■ Activity ■
Every line of the listing should be transcribed exactly, with nothing left out.
^^^^^^^^^^^^^^^^
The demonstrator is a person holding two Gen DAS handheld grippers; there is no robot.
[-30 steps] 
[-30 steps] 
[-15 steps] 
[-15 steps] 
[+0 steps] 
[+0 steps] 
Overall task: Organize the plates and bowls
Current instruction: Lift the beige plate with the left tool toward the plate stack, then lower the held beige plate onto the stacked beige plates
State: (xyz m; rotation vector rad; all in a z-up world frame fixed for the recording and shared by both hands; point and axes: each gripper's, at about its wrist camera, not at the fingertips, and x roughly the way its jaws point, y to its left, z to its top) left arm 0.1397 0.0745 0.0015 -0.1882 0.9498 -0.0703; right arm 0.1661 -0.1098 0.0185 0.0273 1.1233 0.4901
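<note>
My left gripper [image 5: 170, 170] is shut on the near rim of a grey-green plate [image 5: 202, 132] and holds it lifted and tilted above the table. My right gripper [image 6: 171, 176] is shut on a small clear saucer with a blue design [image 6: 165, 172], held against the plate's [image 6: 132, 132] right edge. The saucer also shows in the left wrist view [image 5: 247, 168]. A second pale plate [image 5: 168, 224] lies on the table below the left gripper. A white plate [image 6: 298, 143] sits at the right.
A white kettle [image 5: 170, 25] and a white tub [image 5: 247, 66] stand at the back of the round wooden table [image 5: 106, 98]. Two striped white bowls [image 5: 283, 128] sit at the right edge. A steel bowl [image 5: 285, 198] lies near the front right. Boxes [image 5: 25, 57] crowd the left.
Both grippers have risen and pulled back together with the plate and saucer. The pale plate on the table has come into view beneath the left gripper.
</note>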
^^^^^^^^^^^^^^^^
■ Expected output ■
The demonstrator is a person holding two Gen DAS handheld grippers; there is no robot.
[-30 steps] 
[-30 steps] 
[-15 steps] 
[-15 steps] 
[+0 steps] 
[+0 steps] 
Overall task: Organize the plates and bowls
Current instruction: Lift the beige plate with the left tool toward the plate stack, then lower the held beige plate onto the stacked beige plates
State: (xyz m; rotation vector rad; all in a z-up world frame fixed for the recording and shared by both hands; point and axes: each gripper's, at about its wrist camera, not at the fingertips, and x roughly the way its jaws point, y to its left, z to its top) left arm 0.1397 0.0745 0.0015 -0.1882 0.9498 -0.0703; right arm 0.1661 -0.1098 0.0185 0.0273 1.1233 0.4901
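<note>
My left gripper [image 5: 170, 170] is shut on the near rim of a grey-green plate [image 5: 202, 132] and holds it lifted and tilted above the table. My right gripper [image 6: 171, 176] is shut on a small clear saucer with a blue design [image 6: 165, 172], held against the plate's [image 6: 132, 132] right edge. The saucer also shows in the left wrist view [image 5: 247, 168]. A second pale plate [image 5: 168, 224] lies on the table below the left gripper. A white plate [image 6: 298, 143] sits at the right.
A white kettle [image 5: 170, 25] and a white tub [image 5: 247, 66] stand at the back of the round wooden table [image 5: 106, 98]. Two striped white bowls [image 5: 283, 128] sit at the right edge. A steel bowl [image 5: 285, 198] lies near the front right. Boxes [image 5: 25, 57] crowd the left.
Both grippers have risen and pulled back together with the plate and saucer. The pale plate on the table has come into view beneath the left gripper.
</note>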

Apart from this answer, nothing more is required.